Restate the listing below word for word; no picture is to be carried over.

*** Opening Supplied material ***

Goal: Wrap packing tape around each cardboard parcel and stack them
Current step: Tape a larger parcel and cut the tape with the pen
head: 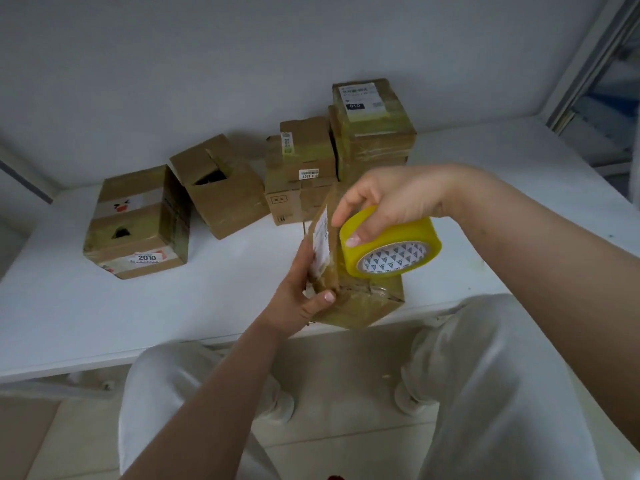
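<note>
The left hand (300,299), low in the centre of the frame, grips a small cardboard parcel (349,289) from its left side, tilting it on the near edge of the white table (69,306). The right hand (388,199) holds the yellow tape roll (391,244) against the parcel's upper right, so the tape probably runs across its top next. The parcel is brown, glossy with tape, and carries a white label. More boxes (301,171) sit behind
</note>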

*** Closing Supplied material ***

### Problem solution
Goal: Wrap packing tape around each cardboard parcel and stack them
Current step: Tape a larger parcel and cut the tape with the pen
head: 
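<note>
The left hand (300,299), low in the centre of the frame, grips a small cardboard parcel (349,289) from its left side, tilting it on the near edge of the white table (69,306). The right hand (388,199) holds the yellow tape roll (391,244) against the parcel's upper right, so the tape probably runs across its top next. The parcel is brown, glossy with tape, and carries a white label. More boxes (301,171) sit behind
</note>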

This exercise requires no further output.